Mehrheit stimmt für Lösung ohne Mindestbeteiligung
Der Änderungsantrag zur Rücküberweisung in den Ausschuss fand nur 6 Befürworter aus Reihen von FWG und GRÜNEN. Der Magistratsantrag mit der Formulierung einer Bürgerbeteiligung von möglichst 20 Prozent wurde mit 16 Ja-Stimmen, bei 4 Nein-Stimmen angenommen. Damit wurde ein wichtiger Schritt Richtung Windpark getan. (Rainer Sander)
3 Kommentare
Wer die Stadtverordnetenversammlung am vergangen Donnerstag live miterlebt hat, kann sich gern seine eigene Meinung darüber bilden. Diese jedoch vorgefertigt bereits im ersten Satz eines „lokal Journalisten“ zu erhalten spotet jeder Beschreibung. Der Anspruch an den geübten Leser sollte es doch sein, dass er sich selbst seine Meinung bilden kann. Vorgefertigter Populismus ist bei dem Thema Energiewende nicht gefragt.
Schön dass die Grünen mindestens 20Prozent Bürgerbeteiligung möchten. Haben sie doch die FDP als Partei der Besserverdiener längst abgelöst. Schön das die CDU auch die notwendige Zahl in den Raum stellt. Das wären dann 600€ pro Gudensberger Bürger. Gerade jetzt wo Einige nicht mehr wissen wie sie die Stromrechnung bezahlen sollen. Bei einer vierköpfigen Familie wären das 2.400Euro. Wird es denn eine betragsmäßige Höchstgrenze für die Beteiligung geben oder können sich auch zwei Bürger mit jeweils 3 Mio. einkaufen um das Ziel zu erreichen?
Schön dass die Grünen mindestens 20Prozent Bürgerbeteiligung möchten.
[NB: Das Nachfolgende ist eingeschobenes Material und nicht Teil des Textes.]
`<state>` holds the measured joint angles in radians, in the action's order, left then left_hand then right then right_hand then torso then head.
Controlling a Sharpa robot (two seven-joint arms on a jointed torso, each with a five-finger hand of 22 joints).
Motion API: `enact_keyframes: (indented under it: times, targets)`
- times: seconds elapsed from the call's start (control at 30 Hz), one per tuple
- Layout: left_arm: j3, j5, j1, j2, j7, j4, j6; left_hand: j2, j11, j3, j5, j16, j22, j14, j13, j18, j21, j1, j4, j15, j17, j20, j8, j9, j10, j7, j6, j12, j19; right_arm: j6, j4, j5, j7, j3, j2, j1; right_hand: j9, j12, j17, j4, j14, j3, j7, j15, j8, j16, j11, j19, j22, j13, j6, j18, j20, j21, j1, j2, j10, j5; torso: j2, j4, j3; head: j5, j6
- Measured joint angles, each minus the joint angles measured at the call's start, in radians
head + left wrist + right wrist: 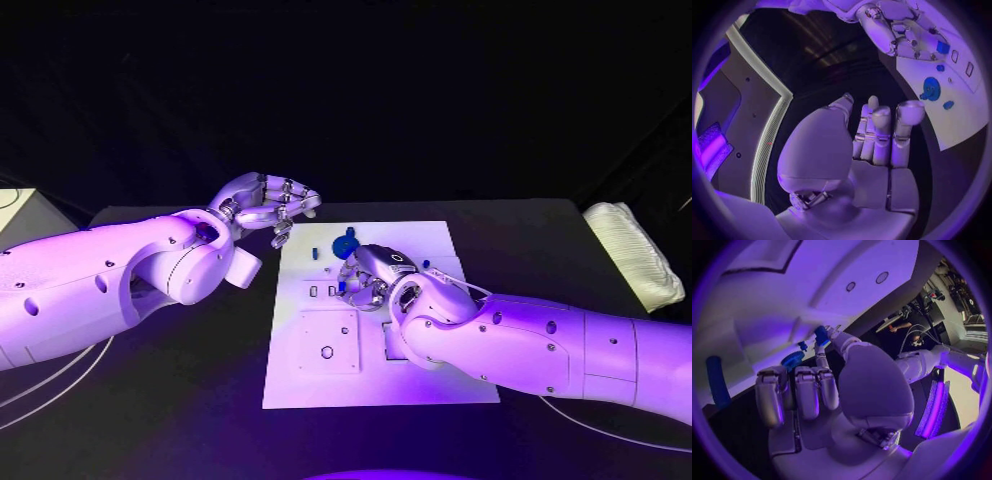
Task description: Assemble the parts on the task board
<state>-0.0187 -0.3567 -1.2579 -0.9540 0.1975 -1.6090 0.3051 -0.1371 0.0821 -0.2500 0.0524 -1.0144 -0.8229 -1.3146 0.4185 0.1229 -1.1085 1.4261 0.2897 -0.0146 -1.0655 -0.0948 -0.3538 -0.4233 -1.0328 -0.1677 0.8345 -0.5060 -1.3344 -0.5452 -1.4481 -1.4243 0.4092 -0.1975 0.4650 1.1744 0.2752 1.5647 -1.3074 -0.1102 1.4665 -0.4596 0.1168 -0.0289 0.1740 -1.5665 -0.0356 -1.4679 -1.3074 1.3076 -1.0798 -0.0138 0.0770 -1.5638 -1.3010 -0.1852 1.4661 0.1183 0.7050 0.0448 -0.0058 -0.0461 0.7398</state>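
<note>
the left hand (267,208) hovers at the far left corner of the white task board (433,380), fingers curled, holding nothing. the right hand (378,272) rests on the board, pinching a small blue part (821,335); a round blue disc (345,244) lies just beyond it.

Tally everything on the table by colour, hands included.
Blue parts: 5, namely disc, two pegs, rod and a block that the right hand seems to pinch.
White: 2, board and pad.
Silver hands: 2, counting the left hand.
Total: 9
</note>
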Motion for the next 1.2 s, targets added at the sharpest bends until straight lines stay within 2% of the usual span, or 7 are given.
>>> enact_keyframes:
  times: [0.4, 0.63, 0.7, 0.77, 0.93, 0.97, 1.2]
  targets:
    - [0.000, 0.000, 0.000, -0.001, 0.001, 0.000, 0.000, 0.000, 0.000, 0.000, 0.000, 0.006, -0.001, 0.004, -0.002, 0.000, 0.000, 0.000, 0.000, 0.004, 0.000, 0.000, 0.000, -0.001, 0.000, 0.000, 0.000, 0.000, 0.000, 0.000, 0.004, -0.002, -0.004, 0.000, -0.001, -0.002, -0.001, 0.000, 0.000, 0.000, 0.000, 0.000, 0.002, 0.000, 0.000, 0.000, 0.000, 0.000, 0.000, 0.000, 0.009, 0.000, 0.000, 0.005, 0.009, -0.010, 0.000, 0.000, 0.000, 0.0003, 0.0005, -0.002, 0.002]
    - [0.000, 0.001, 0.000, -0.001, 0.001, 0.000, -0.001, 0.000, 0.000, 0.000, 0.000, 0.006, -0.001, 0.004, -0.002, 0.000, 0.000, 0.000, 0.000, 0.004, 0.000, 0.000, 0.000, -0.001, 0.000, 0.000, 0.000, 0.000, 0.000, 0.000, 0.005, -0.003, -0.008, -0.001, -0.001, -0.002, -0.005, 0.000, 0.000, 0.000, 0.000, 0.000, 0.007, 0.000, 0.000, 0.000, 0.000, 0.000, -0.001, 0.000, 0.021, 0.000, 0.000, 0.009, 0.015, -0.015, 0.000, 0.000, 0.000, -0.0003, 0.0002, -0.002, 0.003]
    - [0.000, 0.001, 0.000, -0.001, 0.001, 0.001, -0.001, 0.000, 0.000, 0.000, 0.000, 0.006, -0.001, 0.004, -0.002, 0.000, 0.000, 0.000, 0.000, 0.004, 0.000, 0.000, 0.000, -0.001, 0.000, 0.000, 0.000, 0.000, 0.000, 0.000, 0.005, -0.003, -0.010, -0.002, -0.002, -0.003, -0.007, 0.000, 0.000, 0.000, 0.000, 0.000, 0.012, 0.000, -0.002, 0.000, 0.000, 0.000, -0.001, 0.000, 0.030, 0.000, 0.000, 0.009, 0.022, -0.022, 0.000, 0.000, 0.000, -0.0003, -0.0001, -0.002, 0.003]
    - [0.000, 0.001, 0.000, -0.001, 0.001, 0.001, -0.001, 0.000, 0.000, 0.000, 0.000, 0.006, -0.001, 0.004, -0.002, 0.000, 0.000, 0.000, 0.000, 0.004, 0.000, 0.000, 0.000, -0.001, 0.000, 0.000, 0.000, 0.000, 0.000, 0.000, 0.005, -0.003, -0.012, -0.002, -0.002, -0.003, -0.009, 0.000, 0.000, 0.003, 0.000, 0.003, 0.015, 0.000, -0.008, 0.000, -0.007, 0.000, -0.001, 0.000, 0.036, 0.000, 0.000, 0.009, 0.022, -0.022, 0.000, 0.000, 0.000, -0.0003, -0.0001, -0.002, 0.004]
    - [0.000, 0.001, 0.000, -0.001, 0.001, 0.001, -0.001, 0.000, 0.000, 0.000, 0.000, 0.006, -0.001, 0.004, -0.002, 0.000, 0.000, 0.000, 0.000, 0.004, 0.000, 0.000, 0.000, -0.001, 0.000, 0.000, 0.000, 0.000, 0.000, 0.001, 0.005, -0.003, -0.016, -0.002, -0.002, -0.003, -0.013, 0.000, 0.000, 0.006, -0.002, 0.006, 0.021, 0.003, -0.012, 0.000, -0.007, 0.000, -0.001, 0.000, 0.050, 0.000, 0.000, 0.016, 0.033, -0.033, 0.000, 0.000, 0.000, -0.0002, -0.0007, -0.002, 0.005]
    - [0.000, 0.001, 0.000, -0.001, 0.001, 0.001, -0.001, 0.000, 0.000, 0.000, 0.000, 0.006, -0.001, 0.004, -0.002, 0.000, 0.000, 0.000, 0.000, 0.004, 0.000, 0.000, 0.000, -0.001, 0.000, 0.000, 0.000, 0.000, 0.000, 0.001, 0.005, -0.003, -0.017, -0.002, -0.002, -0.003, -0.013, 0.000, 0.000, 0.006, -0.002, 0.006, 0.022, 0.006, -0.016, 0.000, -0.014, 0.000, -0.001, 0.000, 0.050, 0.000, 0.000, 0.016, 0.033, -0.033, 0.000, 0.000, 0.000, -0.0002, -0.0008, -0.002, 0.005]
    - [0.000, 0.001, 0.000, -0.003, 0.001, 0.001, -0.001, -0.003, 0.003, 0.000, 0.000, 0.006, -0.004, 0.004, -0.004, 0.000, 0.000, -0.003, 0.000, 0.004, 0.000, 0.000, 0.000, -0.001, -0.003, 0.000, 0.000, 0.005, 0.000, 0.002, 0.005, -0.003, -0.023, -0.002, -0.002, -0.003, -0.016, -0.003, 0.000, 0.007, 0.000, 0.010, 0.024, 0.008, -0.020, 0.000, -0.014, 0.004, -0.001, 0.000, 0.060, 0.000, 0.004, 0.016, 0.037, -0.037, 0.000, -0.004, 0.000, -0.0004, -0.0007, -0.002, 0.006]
Haben sie doch die FDP als Partei der Besserverdiener längst abgelegt. Schön das die CDU auch die notwendige Zahl in den Raum stellt. Das wären dann 600€ pro Gudensberger Bürger. Gerade jetzt wo einige nicht mehr wissen wie sie die Stromrechnung bezahlen sollen. Bei einer vierköpfigen Familie wären das 2.400Euro. Wird es denn eine betragsmäßige Höchstgrenze für die Beteiligung geben oder können sich auch zwei Bürger mit jeweils 3 Mio. einkaufen um das Ziel zu erreichen.